Recensione de La fanciulla con la cesta di frutta in scena al teatro Sala Uno dal 4 al 6 dicembre 2015
Questo sabato un gremito pubblico prende posto al teatro Sala Uno, così numeroso che nonostante il largo anticipo con cui ci si possa presentare alle rappresentazioni, si trova qualche difficoltà nel sedersi in prima fila.
Eppure è possibile e a conti fatti ne vale davvero l'impegno.
Lì ad attenderci il primo quadro animato.
Si perchè il tema dello spettacolo sono i dipinti o “i loro autori”? come sottolineano più e più volte durante il corso della messinscena.
Probabilmente lo stesso quesito sorge all'autore del testo drammaturgico, Francesco Colombo, considerando che spesso questa identificazione tra il nome del suo artista e il dipinto è forzata dal modo in cui si è soliti indicarli e quindi “Fanciullo con canestro di frutta in testa” è un Caravaggio e così per qualsiasi altra opera.
Lo stesso però varrebbe per il soggetto che ha ispirato la mano del pittore, così sempre il regista pone l'attenzione sul modello che ha prestato il suo servizio per essere ritratto e quindi la natura dell'opera si fa sempre più controversa.
Il quadro comincia ad avere una moltitudine di potenziali identità: il pittore, il soggetto che lo ha ispirato e quello rappresentato.
Non si tratta però di un trattato in psicologia sui disturbi della personalità che ha in potenza un quadro ma di uno spettacolo scritto e inscenato con sagace ironia.
I dipinti sono i suoi personaggi. Così il sopracitato “Fanciullo con canestro...” è in realtà Marco Celli, lodevole non solo per la resistenza con cui immobile accoglie il pubblico, all'inizio della rappresentazione, ma anche e soprattutto per l'esilarante esasperazione interpretativa con cui veste i panni del doppio Caravaggio/Mario Minniti.

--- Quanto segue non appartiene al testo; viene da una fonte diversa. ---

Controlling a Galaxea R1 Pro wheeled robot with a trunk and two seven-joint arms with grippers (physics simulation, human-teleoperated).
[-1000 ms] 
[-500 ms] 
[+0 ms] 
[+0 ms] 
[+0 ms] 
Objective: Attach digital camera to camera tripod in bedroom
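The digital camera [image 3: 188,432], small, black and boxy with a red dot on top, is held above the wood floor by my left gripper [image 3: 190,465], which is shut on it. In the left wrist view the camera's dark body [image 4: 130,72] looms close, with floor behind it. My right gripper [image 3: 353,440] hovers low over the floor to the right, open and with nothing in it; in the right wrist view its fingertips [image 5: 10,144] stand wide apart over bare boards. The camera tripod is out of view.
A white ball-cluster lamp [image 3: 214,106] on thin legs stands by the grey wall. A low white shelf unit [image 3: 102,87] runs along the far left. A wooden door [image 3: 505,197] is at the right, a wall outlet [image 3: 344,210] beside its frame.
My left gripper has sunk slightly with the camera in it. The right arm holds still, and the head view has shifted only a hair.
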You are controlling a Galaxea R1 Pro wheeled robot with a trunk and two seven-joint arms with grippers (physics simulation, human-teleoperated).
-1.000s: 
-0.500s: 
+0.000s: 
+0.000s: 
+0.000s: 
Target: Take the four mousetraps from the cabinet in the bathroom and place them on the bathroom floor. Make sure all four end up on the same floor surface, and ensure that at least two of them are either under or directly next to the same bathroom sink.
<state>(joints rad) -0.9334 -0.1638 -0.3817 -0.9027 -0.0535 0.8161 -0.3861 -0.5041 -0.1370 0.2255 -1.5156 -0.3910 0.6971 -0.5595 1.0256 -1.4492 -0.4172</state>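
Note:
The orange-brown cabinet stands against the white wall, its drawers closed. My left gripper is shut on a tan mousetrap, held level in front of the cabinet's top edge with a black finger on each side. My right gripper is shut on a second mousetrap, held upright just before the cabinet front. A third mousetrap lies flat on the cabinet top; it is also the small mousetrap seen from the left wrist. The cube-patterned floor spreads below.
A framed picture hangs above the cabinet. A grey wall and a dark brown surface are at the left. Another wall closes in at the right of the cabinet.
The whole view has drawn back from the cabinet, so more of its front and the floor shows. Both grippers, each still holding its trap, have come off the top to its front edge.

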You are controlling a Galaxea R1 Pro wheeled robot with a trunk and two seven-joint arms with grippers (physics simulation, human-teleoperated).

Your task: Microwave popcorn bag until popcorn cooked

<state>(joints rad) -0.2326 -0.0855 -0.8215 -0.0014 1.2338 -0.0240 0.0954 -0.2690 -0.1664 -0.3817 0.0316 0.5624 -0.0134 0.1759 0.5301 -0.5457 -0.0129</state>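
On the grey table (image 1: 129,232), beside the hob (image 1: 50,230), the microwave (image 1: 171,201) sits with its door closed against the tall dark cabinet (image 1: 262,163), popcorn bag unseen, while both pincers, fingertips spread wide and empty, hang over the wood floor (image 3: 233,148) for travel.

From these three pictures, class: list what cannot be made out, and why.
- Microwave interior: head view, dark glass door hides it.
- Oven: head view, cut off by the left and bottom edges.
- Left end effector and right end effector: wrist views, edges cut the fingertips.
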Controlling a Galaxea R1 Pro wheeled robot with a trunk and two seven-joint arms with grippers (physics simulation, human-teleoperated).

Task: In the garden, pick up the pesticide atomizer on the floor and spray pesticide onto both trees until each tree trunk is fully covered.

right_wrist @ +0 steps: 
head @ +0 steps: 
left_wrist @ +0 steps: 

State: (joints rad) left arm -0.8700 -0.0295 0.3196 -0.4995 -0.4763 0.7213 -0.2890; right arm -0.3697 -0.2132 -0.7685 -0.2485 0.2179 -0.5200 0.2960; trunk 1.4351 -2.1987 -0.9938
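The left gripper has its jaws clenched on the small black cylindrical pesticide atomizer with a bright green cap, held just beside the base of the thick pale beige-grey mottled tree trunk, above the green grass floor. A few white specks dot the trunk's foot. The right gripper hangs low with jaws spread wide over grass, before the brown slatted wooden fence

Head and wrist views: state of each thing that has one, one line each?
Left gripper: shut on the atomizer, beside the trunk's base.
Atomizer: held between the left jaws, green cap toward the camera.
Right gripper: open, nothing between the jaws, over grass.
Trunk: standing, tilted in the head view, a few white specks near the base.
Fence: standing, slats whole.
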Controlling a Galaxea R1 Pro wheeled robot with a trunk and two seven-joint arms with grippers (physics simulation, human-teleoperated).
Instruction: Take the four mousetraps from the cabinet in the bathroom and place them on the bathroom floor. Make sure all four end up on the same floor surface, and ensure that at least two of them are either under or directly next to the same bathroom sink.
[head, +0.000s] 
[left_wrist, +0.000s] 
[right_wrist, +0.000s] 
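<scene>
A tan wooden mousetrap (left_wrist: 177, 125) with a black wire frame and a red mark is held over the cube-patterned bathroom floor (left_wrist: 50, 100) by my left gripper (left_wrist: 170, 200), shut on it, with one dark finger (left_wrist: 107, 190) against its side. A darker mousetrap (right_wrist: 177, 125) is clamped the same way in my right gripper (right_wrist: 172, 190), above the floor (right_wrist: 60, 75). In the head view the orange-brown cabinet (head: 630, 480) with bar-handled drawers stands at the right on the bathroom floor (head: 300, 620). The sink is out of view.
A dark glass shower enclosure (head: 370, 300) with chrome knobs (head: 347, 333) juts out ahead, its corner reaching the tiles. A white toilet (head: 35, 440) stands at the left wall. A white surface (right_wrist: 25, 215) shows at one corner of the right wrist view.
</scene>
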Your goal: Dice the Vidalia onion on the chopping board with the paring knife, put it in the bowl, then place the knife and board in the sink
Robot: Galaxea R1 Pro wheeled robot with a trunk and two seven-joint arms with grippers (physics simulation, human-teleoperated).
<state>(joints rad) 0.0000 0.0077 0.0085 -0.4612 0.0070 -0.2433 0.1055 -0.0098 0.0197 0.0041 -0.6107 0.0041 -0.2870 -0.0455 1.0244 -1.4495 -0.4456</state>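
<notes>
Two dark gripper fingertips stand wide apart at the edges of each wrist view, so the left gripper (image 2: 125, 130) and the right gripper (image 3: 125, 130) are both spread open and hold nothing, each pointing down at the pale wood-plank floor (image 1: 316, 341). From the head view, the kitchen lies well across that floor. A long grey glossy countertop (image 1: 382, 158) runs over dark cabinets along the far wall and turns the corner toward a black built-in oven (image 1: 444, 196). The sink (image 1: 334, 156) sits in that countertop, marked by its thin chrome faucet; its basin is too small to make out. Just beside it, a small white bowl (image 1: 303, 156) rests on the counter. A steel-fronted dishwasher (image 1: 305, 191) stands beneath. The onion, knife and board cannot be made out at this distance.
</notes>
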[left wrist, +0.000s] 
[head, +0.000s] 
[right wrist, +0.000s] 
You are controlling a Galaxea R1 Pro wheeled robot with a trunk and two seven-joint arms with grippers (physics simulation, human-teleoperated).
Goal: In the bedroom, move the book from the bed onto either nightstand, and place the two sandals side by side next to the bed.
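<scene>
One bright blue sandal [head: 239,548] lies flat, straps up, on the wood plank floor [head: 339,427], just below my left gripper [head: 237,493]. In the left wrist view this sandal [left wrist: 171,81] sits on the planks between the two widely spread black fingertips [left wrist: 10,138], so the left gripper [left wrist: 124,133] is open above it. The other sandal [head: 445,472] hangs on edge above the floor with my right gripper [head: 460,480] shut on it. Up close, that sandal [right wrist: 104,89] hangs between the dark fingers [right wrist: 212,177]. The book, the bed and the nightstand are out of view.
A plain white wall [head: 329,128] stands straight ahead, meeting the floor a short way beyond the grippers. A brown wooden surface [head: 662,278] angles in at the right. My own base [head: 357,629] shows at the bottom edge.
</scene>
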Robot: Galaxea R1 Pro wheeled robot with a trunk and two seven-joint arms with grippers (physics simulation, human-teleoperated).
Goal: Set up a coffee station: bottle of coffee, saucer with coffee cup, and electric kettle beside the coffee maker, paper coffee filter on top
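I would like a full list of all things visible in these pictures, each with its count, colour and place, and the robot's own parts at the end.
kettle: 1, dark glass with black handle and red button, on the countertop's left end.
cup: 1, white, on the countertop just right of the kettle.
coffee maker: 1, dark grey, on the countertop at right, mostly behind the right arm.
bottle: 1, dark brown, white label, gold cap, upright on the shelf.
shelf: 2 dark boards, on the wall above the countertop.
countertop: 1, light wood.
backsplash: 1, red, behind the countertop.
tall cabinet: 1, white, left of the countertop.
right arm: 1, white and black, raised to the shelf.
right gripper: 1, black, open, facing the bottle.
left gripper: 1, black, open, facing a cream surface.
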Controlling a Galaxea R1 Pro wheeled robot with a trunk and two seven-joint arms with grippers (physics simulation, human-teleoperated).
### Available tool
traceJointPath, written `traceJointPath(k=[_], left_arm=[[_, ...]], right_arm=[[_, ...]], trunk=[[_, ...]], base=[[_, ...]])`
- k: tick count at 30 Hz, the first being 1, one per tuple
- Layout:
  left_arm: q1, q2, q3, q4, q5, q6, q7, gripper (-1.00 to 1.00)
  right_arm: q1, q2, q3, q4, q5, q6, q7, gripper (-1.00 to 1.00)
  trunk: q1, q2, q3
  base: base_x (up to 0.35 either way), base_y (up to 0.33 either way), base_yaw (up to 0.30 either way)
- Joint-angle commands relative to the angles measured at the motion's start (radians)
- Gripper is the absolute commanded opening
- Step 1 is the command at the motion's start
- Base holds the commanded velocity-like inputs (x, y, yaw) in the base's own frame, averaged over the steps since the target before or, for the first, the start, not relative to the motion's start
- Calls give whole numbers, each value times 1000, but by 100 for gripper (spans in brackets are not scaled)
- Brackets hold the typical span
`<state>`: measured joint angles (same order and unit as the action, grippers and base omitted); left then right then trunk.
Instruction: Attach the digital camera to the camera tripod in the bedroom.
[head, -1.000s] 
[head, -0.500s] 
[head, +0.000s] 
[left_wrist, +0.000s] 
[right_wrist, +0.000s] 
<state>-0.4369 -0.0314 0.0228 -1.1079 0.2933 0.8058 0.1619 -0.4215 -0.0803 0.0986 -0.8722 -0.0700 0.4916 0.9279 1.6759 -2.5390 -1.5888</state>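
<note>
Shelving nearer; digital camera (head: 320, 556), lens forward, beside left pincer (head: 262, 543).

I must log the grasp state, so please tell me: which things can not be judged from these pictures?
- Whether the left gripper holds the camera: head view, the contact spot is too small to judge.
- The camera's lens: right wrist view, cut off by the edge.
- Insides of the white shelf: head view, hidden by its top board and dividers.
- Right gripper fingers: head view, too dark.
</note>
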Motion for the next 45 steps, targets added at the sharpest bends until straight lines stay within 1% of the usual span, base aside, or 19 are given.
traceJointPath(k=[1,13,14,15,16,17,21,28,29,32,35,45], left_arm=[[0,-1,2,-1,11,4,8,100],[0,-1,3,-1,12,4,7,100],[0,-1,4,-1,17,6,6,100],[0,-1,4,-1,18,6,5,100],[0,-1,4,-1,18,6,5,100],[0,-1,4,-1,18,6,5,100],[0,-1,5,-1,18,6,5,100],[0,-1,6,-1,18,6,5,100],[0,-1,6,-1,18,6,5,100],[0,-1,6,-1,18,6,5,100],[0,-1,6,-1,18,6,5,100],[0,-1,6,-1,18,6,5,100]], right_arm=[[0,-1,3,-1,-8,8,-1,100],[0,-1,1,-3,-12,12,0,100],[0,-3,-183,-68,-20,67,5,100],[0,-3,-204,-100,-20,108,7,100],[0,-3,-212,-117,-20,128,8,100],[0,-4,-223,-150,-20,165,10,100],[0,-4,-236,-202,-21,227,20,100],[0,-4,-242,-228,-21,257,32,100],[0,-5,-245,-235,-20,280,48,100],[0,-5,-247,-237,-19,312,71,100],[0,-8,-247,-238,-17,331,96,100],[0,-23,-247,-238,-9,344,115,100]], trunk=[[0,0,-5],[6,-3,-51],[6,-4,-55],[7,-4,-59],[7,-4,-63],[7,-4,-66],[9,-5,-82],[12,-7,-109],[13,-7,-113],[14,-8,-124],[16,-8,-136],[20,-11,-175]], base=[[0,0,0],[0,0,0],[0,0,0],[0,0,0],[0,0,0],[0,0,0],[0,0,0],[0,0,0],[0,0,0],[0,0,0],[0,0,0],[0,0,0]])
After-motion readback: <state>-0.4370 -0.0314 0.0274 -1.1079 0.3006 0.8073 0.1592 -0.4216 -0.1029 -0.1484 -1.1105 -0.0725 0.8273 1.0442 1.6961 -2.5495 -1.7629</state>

Poi abbiamo Adalgisa Manfrida che interpreta uno dei due angeli in Le Stigmate di Minniti e la prima ballerina per Degas che con energia e leggerezza incarna l'essere femminile manifestando con estrema spontaneità la natura comica delle più intime necessità umane.
E ancora l'altro personaggio femminile interpretato da Grazia Capraro, capace di trasformarsi ora con muta eloquenza nei panni del secondo angelo poi con tragica inquietudine in Ophelia/Elizabeth Siddal, misurando abilmente l'intensità dei movimenti e delle espressioni.
Quindi Michele Ragno negli ambiziosi ruoli di due creatori per antonomasia Gesù e Vincent Van Gogh ma che con straordinaria semplicità appaiono quasi come maschere della Commedia dell'arte, riconoscibili per caratteristiche ed entusiasmanti per il modo grottesco con cui raggiungono il parossismo dei personaggi incarnati.
Non dimentichiamo il regista ed autore e dello spettacolo che con abilità ha studiato i tempi di ciascuno riducendo per la rappresentazione gli spazi d'azione in maniera ritmata e mai assolutistica per ciascuno degli interpreti.
Tutti si muovono e il dibattito intorno al tema risulta incalzante e coinvolgente per lo stesso pubblico che vi prende parte attiva essendo chiamato a rispondere dei quesiti e partecipando in prima persona con gli stessi attori.
Complessivamente ottima prova per attori e autori, soddisfazione per il pubblico ed il teatro che lo ha ospitato.
Solo il quesito iniziale non viene risolto, anzi adesso appare anche accresciuto:
E se l'autore dell'opera fosse anche il pubblico che ne ha apprezzato il risultato?